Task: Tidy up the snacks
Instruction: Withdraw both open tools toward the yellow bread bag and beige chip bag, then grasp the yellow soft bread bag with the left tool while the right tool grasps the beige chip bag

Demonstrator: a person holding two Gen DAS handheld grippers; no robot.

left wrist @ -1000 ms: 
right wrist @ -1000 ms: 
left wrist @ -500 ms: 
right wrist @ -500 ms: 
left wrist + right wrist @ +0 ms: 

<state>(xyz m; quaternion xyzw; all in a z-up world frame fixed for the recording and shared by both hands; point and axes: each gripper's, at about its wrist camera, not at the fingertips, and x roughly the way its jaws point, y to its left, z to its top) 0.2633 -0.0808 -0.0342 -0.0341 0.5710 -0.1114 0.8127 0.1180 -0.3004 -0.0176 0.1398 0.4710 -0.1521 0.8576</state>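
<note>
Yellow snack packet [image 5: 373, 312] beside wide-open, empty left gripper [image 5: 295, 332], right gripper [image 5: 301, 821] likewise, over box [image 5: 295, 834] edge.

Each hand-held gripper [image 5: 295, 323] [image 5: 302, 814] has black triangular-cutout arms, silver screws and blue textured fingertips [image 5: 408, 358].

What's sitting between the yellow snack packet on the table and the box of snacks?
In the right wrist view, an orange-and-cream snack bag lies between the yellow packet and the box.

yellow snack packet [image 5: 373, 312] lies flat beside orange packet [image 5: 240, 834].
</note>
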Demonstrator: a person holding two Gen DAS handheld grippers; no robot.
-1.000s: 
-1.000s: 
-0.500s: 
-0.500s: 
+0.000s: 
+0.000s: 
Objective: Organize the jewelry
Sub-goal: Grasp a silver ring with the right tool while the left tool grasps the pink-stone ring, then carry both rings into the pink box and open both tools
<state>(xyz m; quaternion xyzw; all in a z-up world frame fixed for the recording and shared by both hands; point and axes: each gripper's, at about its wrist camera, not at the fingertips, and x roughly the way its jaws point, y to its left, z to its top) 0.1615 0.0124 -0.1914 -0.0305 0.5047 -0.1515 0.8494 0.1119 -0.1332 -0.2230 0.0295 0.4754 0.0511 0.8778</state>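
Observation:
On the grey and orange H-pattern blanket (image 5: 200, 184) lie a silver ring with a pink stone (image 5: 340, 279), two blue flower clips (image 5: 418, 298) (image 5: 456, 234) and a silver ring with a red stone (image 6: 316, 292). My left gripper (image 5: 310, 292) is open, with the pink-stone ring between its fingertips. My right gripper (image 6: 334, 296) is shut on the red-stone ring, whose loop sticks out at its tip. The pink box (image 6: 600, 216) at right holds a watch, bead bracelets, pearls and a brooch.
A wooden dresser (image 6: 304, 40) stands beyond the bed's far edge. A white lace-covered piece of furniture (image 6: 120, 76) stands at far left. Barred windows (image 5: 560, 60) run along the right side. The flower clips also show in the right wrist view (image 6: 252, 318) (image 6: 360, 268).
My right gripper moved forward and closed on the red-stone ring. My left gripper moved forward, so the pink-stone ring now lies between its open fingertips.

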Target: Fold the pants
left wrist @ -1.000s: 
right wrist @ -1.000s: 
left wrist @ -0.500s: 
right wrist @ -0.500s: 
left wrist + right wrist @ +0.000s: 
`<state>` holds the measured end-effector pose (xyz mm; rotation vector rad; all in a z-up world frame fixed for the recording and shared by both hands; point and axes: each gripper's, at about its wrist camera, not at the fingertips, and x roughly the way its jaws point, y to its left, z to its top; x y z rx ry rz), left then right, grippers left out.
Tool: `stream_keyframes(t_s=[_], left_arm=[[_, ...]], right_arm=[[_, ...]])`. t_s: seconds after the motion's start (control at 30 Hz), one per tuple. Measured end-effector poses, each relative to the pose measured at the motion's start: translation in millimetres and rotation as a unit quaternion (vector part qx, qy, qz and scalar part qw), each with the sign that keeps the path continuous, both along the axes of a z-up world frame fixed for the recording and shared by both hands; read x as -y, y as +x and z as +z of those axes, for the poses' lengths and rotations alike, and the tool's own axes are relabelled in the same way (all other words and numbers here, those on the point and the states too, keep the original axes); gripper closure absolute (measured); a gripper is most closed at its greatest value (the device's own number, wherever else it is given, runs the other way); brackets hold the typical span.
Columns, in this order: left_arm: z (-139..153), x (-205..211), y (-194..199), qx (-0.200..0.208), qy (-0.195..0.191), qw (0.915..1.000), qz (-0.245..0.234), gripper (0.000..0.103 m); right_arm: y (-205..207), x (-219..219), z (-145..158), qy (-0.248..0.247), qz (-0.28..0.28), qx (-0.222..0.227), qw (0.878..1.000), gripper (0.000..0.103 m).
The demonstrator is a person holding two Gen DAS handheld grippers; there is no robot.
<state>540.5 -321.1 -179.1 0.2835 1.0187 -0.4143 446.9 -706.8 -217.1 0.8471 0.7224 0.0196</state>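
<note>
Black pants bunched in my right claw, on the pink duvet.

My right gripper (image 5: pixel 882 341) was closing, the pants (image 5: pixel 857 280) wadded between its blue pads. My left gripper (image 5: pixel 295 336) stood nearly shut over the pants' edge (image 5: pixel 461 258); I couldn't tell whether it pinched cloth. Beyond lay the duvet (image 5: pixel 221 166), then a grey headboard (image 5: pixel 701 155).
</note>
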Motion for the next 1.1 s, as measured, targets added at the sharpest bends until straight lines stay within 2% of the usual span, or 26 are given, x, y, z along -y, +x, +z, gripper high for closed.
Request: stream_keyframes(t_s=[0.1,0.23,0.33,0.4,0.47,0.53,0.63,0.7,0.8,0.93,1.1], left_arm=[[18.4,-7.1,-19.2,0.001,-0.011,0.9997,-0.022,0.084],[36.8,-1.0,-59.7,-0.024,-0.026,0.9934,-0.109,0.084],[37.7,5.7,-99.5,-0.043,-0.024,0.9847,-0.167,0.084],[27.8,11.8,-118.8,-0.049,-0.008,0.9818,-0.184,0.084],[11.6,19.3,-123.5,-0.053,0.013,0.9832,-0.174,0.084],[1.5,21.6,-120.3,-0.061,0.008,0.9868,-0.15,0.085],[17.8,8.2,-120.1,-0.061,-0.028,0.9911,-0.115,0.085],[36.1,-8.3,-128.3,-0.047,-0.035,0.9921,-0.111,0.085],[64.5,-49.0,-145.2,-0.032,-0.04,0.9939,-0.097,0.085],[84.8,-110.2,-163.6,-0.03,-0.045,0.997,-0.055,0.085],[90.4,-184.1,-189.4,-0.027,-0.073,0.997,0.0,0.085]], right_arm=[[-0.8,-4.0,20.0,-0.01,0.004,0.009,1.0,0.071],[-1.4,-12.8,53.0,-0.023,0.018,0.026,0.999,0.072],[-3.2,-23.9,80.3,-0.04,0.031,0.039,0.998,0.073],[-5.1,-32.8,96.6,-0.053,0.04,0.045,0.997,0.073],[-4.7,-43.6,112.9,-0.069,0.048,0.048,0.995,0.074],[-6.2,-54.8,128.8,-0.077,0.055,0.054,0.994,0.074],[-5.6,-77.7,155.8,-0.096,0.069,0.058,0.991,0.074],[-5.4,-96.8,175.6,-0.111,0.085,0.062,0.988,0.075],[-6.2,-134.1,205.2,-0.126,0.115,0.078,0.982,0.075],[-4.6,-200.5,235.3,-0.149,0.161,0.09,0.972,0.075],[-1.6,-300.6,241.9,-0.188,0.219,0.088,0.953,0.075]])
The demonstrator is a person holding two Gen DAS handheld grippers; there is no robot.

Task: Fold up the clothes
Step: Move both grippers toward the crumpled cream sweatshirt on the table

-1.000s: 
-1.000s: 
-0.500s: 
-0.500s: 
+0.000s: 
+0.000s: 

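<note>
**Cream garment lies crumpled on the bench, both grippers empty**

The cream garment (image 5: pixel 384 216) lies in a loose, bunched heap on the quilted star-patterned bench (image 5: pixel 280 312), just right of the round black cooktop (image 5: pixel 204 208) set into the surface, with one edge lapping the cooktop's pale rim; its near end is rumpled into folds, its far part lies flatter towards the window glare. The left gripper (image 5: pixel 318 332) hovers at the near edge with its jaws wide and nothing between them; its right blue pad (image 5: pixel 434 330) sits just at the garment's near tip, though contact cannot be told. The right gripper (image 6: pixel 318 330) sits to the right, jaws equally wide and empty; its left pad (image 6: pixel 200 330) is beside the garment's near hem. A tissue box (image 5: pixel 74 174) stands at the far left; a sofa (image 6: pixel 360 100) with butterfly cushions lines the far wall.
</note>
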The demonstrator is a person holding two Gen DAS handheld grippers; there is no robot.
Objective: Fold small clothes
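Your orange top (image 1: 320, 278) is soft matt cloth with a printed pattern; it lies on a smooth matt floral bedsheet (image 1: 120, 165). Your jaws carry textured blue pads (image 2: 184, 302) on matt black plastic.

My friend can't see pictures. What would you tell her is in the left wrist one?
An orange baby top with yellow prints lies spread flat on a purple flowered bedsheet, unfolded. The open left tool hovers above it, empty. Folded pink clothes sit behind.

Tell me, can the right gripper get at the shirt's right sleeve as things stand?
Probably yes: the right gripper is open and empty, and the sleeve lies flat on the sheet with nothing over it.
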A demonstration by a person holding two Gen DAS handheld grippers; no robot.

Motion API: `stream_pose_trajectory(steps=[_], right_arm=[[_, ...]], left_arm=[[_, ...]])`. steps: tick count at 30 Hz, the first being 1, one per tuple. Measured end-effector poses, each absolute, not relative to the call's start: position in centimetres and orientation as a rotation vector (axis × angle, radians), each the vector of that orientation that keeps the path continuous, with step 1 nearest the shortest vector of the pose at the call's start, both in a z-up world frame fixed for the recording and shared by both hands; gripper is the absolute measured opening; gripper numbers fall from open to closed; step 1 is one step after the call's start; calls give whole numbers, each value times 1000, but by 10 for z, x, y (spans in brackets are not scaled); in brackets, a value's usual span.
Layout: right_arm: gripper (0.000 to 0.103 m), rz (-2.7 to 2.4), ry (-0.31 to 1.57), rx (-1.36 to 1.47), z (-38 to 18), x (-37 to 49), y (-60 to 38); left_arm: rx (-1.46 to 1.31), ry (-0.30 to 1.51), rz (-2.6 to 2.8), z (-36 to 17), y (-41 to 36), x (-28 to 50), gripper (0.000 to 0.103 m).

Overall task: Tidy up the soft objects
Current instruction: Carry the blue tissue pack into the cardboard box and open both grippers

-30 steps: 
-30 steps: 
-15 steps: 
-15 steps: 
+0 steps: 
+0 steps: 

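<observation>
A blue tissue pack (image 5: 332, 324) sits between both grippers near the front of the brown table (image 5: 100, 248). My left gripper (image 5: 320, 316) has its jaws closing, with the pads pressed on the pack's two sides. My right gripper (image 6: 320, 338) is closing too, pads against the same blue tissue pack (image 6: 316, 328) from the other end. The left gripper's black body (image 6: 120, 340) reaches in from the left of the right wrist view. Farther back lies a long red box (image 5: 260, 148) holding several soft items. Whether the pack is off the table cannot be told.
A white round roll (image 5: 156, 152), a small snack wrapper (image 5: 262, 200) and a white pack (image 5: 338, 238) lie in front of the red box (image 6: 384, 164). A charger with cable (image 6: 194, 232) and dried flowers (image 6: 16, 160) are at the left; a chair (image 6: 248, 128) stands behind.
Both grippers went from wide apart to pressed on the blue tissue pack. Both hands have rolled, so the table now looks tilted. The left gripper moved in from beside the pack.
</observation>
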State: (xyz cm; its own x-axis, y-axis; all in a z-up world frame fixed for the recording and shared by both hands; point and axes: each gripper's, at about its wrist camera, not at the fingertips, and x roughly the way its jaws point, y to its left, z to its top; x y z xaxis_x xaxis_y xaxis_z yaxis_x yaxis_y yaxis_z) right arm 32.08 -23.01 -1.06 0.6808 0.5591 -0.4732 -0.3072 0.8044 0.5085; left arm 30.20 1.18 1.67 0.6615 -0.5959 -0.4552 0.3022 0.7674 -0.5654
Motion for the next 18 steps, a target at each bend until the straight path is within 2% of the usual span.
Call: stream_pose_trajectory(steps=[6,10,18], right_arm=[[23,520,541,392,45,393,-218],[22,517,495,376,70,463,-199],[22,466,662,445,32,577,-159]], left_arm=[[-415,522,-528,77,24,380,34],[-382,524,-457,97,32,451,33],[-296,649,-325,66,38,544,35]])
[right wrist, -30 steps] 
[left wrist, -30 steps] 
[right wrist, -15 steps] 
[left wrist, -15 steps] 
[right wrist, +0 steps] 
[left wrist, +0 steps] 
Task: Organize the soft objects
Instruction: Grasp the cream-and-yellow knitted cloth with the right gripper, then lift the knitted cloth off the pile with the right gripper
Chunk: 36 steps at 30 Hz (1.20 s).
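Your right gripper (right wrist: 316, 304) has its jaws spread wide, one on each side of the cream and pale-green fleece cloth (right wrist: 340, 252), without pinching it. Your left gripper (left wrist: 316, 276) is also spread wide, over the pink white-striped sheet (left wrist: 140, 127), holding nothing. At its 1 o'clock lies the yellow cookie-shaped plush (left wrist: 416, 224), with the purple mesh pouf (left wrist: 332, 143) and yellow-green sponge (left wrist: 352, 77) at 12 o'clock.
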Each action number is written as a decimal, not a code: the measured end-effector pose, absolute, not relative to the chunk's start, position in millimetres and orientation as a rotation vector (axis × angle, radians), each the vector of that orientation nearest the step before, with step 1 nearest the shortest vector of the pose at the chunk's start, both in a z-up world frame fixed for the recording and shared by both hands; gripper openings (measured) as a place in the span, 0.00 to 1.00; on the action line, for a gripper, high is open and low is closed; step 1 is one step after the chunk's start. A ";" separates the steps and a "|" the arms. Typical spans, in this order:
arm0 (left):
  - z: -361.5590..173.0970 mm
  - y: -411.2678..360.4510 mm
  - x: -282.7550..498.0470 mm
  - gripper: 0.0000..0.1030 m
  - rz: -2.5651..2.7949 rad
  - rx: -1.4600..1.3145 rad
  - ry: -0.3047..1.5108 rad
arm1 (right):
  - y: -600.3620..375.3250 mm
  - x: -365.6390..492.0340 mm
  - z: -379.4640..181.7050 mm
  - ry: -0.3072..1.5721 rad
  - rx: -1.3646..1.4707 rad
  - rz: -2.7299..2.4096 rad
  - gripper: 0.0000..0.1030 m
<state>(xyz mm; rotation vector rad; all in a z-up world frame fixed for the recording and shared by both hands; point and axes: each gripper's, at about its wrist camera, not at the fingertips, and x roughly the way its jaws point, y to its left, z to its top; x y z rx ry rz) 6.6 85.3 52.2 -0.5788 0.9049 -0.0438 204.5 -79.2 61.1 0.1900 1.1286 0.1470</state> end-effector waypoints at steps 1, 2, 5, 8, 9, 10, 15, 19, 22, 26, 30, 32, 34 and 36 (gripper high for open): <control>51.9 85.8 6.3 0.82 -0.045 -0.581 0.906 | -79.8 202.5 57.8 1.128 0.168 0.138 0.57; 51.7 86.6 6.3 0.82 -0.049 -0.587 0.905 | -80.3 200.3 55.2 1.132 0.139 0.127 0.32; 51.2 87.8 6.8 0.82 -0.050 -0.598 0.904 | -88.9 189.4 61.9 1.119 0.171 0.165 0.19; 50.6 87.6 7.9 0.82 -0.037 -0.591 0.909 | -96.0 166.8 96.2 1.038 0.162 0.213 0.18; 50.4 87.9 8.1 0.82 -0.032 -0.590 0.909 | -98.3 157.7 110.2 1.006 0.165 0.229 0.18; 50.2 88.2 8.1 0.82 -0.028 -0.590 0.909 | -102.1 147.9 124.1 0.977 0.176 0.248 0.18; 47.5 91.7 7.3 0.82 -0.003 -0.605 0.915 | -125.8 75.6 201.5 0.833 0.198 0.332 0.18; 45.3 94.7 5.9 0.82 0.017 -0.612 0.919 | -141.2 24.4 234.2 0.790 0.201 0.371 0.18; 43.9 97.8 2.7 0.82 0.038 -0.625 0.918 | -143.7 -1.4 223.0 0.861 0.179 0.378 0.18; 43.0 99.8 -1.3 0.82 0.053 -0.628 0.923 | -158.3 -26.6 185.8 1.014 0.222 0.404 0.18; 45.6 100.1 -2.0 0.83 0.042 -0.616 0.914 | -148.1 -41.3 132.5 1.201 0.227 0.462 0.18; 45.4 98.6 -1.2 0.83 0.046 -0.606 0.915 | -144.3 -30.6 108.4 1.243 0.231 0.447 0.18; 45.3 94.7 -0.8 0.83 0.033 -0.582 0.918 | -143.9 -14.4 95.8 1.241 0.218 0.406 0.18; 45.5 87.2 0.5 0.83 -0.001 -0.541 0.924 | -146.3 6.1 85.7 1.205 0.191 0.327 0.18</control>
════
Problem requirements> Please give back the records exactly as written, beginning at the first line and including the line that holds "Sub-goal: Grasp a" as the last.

Solution below>
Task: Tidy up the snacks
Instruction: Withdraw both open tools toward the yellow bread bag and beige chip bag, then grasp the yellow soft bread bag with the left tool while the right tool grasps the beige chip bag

Demonstrator: a person holding two Gen DAS handheld grippers; no robot.

left wrist @ -1000 ms: 
right wrist @ -1000 ms: 
left wrist @ -500 ms: 
right wrist @ -500 ms: 
left wrist + right wrist @ +0 ms: 

<state>(xyz m; quaternion xyzw; all in a z-up world frame fixed for the recording and shared by both hands; point and axes: each gripper's, at about its wrist camera, not at the fingertips, and x roughly the way its jaws point, y to its left, z to its top) 0.2633 -0.0808 -0.0342 -0.0341 0.5710 -0.1114 0.8127 0.1180 -0.3004 -0.0176 0.1398 0.4710 -0.1521 0.8576</state>
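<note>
Yellow snack packet [image 5: 373, 312] beside wide-open, empty left gripper [image 5: 295, 332], right gripper [image 5: 301, 821] likewise, over box [image 5: 295, 834] edge.

Each hand-held gripper [image 5: 295, 323] [image 5: 302, 814] has black triangular-cutout arms, silver screws and blue textured fingertips [image 5: 408, 358].

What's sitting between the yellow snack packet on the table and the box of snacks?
In the right wrist view, an orange-and-cream snack bag lies between the yellow packet and the box.

yellow snack packet [image 5: 373, 312] lies flat beside orange packet [image 5: 240, 834].
</note>
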Demonstrator: a person holding two Gen DAS handheld grippers; no robot.
-1.000s: 
-1.000s: 
-0.500s: 
-0.500s: 
+0.000s: 
+0.000s: 
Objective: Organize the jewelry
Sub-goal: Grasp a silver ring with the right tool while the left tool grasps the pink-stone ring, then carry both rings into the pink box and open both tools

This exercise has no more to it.